John notou a mancha na ponta do nariz dela. O que era aquilo, fuligem? Por
algum motivo estranho, sentiu um forte desejo de estender a mão e limpar a
mancha.
Deus sabia que ele não ia correr o risco de tocar em Patrícia Magee.
Considerando o estado em que ela estava, provavelmente arrancaria seus dedos
com uma mordida.
— Limpe seu nariz — disse ele.
Sem desviar os olhos dele, Patrícia pegou um lenço no bolso do casaco azul.
John ficou surpreso. Não esperava que ela carregasse um lenço. Ainda mais um
lenço rendado e bordado com flores.
Patrícia molhou o lenço na língua e o passou no nariz. Então o enfiou no
bolso outra vez.
— Estou esperando — disse ela.
— Eu já disse, Patrícia, não tenho idéia de onde Bryan... Você está com um
rasgo enorme no joelho, sabia?
Ela olhou para o joelho da calça. O rasgão estava sujo com o que parecia ser
lama. Patrícia deu de ombros.
— Puxa, onde você esteve? Rastejando no mato?
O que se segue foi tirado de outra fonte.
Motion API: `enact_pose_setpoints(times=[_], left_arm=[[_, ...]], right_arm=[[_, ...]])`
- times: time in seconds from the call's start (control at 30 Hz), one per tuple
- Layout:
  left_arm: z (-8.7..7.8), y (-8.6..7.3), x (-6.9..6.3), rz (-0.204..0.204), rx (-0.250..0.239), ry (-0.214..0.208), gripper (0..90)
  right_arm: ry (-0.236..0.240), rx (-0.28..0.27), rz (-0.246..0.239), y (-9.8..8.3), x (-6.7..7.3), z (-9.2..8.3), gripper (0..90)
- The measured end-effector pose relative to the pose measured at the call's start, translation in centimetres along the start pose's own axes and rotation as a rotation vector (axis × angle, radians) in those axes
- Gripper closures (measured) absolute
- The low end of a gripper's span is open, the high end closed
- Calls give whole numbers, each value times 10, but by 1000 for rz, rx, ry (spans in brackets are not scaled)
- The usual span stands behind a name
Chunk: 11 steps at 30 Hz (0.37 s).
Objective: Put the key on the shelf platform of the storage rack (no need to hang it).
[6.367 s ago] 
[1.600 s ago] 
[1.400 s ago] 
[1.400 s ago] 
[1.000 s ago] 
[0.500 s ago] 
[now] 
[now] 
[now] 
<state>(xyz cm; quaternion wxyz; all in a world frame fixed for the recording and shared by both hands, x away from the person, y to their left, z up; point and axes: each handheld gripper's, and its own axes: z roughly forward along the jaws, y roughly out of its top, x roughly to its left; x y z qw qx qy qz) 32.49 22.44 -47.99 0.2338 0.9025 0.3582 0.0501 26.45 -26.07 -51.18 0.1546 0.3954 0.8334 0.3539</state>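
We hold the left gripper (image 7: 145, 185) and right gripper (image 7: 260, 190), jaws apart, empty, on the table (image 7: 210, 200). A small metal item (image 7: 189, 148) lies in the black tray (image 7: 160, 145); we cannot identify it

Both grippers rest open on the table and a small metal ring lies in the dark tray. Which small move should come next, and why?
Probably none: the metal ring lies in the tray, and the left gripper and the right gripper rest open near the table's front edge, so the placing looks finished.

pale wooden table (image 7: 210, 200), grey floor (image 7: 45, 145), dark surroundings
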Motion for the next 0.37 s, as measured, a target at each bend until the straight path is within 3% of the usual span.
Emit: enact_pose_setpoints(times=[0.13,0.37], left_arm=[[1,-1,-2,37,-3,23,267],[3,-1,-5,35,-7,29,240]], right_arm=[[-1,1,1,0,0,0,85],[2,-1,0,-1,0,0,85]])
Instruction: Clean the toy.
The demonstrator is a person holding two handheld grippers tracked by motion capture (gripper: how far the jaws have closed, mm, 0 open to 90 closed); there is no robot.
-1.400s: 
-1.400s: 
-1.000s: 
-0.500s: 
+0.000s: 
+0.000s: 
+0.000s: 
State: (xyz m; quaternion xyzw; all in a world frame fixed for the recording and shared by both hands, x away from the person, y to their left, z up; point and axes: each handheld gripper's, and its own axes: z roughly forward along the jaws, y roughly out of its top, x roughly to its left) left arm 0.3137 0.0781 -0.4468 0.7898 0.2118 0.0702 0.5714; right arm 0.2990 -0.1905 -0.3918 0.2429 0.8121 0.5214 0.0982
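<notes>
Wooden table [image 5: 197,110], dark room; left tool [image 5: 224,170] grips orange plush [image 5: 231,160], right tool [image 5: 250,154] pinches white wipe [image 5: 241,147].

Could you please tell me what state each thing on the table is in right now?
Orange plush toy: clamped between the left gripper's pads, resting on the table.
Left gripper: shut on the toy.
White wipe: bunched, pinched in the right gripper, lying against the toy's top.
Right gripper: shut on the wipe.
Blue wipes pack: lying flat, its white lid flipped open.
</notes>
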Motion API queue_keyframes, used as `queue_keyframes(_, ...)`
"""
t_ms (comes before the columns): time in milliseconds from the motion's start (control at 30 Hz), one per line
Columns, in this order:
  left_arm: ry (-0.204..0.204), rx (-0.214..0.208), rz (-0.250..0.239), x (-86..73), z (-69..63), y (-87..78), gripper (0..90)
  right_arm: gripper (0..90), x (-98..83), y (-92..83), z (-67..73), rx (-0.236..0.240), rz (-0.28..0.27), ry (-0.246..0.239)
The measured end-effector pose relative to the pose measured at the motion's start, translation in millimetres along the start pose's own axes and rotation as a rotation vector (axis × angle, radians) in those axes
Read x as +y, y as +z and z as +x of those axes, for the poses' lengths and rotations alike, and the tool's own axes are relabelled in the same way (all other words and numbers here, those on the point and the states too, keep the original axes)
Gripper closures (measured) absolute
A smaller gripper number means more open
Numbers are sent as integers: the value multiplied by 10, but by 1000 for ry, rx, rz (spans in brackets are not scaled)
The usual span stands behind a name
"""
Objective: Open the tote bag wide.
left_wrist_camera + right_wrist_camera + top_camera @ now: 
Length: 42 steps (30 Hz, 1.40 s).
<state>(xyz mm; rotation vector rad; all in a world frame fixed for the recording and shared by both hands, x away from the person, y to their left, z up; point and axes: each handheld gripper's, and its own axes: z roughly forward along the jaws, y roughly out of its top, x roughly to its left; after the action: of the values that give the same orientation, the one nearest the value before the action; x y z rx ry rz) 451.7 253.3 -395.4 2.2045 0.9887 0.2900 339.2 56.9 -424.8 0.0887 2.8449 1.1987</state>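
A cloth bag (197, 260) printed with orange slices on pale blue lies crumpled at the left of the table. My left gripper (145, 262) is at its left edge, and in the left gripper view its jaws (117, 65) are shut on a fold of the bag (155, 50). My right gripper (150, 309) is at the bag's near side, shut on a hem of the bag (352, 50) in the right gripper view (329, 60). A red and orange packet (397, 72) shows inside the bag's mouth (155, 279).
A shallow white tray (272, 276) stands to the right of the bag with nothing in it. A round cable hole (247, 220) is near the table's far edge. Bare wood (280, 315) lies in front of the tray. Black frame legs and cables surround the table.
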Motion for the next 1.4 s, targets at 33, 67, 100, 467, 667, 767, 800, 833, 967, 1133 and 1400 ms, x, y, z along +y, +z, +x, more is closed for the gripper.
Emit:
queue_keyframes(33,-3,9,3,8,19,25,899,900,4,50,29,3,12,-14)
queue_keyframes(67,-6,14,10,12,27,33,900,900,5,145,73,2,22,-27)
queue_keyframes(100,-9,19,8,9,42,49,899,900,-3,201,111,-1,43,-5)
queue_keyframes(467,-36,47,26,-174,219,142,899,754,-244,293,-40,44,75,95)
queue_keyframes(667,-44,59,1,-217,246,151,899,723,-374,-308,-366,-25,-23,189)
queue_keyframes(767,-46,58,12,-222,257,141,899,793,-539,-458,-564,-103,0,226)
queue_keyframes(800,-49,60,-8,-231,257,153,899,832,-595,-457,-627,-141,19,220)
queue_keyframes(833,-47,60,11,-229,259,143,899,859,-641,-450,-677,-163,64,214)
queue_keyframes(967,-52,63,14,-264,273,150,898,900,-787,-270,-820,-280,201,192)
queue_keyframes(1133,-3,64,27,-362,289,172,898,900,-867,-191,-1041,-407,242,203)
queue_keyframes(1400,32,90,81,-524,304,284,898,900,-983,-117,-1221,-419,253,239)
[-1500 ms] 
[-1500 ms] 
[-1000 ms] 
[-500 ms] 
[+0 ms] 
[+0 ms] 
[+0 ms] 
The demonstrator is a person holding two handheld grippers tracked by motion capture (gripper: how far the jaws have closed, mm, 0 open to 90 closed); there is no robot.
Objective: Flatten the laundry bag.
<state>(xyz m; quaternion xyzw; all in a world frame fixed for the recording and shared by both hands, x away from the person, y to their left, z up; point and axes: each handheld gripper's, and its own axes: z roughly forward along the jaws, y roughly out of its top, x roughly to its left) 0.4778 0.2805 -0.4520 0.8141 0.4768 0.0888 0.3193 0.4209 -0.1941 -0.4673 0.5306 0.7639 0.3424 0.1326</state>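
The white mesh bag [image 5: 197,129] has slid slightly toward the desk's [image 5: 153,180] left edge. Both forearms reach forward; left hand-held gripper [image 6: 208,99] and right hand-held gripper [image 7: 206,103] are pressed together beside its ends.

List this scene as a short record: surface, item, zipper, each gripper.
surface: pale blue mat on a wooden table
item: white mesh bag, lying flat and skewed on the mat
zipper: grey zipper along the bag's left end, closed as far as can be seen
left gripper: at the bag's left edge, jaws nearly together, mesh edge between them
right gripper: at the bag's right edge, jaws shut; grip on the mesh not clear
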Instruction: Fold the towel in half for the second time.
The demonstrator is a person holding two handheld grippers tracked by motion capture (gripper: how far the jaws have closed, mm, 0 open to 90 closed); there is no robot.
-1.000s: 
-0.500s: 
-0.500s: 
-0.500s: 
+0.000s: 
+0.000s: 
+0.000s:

— Foi exatamente isso que eu fiz — disse ela. — E você quer saber por que
eu estava rastejando no mato?
— Por quê?
— Porque o seu colega de quarto saiu da biblioteca com outra garota, foi por
isso!
John recuou assustado.
Tivemos uma briguinha hoje no refeitório — contou ela. — E o que ele fez?
Saiu com uma garota da Brown.
— Depois de quatro anos, era de se esperar que Bryan soubesse que, quando
estou brava, falo coisas que não são necessariamente verdadeiras. Como se eu
fosse mesmo concordar com ele sair com outras garotas!